### YOUR INSTRUCTIONS
Transcribe only part of the material below: the lines from the one containing "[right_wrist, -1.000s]" through the one containing "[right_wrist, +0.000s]", inclusive, exactly as written.

### MATERIAL PROVIDED
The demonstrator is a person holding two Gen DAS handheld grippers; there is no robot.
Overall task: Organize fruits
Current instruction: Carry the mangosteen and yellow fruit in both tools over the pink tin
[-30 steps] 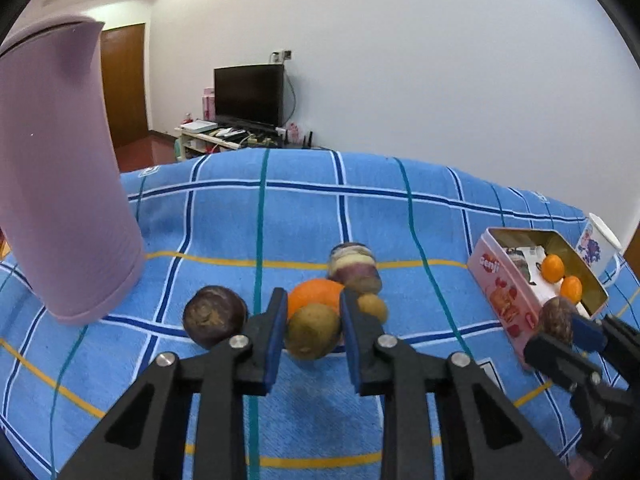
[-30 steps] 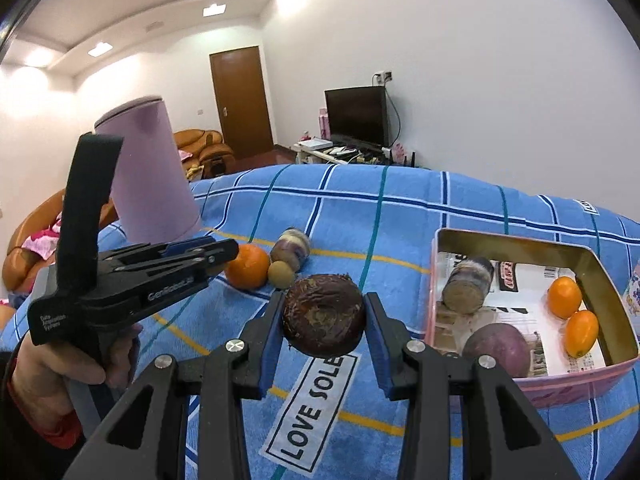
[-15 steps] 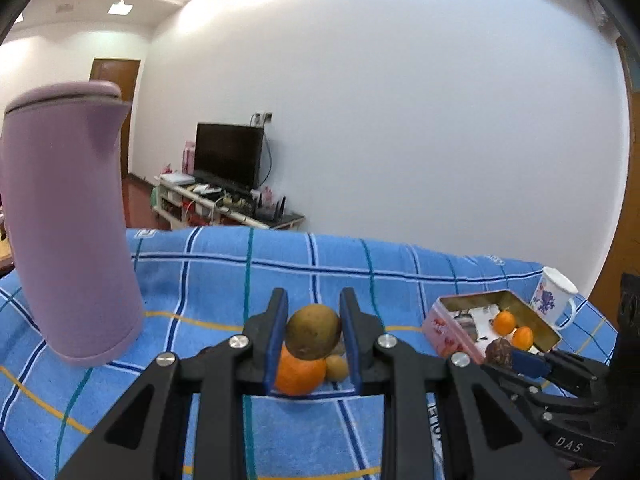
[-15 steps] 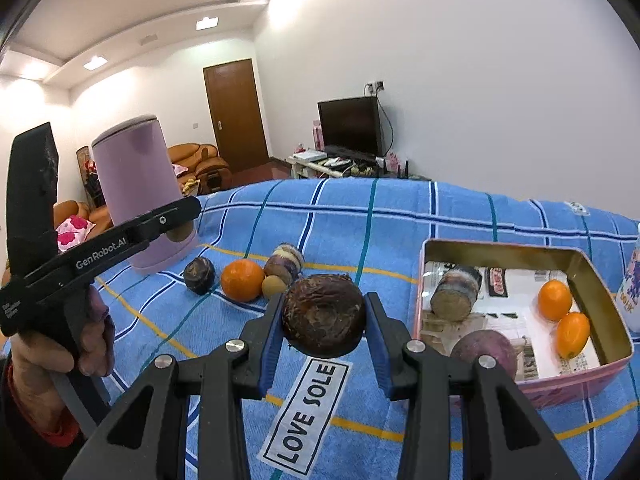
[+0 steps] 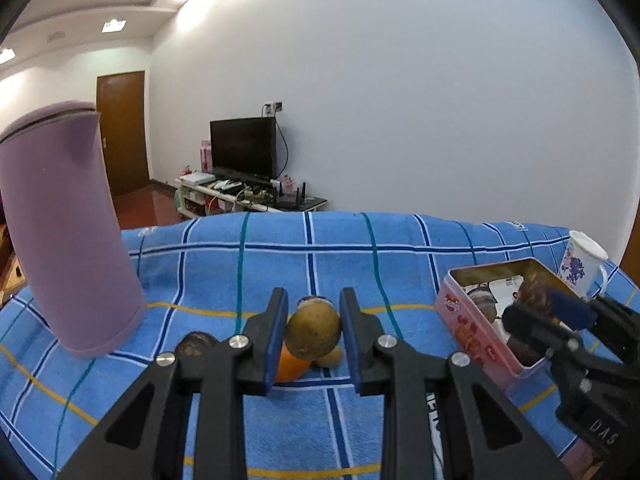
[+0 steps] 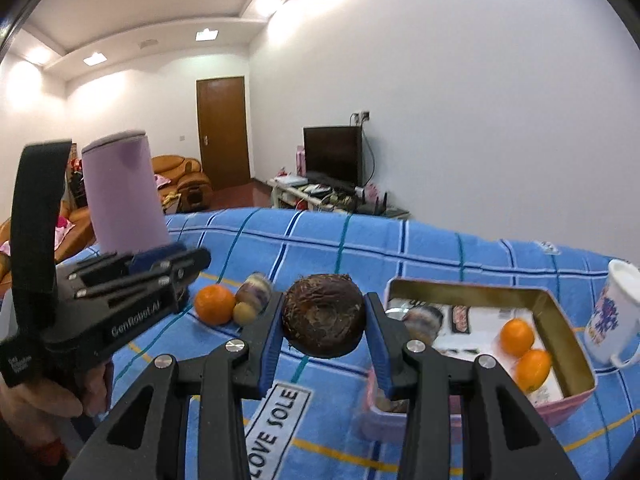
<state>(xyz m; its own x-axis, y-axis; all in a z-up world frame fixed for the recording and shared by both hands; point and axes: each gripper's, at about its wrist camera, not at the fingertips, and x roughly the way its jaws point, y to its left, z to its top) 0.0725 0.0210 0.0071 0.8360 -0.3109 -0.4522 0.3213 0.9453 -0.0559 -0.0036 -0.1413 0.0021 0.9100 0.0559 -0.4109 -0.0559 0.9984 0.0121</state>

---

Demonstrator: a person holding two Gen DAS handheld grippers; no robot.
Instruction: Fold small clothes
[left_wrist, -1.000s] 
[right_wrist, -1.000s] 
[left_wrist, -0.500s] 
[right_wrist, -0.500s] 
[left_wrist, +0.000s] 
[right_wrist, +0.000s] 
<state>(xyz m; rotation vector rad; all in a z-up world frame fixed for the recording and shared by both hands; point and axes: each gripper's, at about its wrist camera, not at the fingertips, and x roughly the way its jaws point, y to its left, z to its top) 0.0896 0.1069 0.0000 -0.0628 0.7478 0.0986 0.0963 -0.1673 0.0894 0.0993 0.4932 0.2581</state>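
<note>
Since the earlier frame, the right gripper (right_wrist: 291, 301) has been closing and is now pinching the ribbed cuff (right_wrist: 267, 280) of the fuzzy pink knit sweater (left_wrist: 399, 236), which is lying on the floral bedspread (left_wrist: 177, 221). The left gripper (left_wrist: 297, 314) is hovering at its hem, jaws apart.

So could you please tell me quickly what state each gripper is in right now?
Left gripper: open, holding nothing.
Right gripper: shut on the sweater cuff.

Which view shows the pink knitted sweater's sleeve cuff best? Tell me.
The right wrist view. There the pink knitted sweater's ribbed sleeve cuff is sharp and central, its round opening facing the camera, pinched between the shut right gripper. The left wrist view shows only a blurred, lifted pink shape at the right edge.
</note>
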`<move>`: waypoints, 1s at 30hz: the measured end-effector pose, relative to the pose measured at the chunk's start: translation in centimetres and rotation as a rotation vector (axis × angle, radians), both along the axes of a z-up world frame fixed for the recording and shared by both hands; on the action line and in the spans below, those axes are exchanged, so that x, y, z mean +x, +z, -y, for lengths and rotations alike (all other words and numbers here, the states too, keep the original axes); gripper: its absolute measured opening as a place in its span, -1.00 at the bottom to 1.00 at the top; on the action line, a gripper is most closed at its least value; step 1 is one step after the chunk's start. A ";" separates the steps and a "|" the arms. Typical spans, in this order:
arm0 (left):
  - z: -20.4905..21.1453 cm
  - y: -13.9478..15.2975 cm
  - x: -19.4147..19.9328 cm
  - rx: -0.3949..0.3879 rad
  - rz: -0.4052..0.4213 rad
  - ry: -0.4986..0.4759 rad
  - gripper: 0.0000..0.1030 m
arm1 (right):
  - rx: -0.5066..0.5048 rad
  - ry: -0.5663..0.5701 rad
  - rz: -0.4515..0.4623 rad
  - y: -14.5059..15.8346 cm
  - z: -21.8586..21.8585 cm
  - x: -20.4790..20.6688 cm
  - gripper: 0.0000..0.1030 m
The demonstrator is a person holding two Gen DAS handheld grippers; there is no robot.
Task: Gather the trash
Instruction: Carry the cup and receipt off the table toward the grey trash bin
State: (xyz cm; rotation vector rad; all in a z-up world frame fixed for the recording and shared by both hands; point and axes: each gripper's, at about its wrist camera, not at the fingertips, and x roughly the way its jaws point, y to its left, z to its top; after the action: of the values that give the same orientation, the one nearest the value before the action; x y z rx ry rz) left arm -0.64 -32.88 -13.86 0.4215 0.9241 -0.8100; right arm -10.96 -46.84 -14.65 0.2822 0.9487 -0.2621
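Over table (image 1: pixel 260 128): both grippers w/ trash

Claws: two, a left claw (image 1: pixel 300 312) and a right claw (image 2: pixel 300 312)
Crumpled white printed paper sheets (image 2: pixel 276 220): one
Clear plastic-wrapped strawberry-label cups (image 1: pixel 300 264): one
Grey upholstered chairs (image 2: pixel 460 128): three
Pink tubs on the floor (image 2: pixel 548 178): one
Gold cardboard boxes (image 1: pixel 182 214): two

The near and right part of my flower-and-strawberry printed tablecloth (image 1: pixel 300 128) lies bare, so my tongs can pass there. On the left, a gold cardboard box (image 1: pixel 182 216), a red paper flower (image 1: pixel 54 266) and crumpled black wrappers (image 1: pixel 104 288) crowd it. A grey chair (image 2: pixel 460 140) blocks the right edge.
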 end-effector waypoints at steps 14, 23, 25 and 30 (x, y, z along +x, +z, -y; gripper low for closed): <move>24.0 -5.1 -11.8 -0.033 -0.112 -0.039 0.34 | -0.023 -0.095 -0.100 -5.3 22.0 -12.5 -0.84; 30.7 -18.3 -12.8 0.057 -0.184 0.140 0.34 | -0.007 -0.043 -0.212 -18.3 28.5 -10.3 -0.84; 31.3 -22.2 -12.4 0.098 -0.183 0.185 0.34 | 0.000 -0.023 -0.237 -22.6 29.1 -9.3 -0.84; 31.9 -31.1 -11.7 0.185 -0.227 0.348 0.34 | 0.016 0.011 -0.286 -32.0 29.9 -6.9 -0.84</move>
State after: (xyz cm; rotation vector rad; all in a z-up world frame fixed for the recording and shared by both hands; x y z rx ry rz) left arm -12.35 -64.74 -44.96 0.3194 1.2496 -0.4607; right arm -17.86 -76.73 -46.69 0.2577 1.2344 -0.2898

### RESPONSE
[right_wrist, -1.000s] 
[left_wrist, -0.500s] 
[right_wrist, -0.500s] 
[left_wrist, +0.000s] 
[right_wrist, +0.000s] 

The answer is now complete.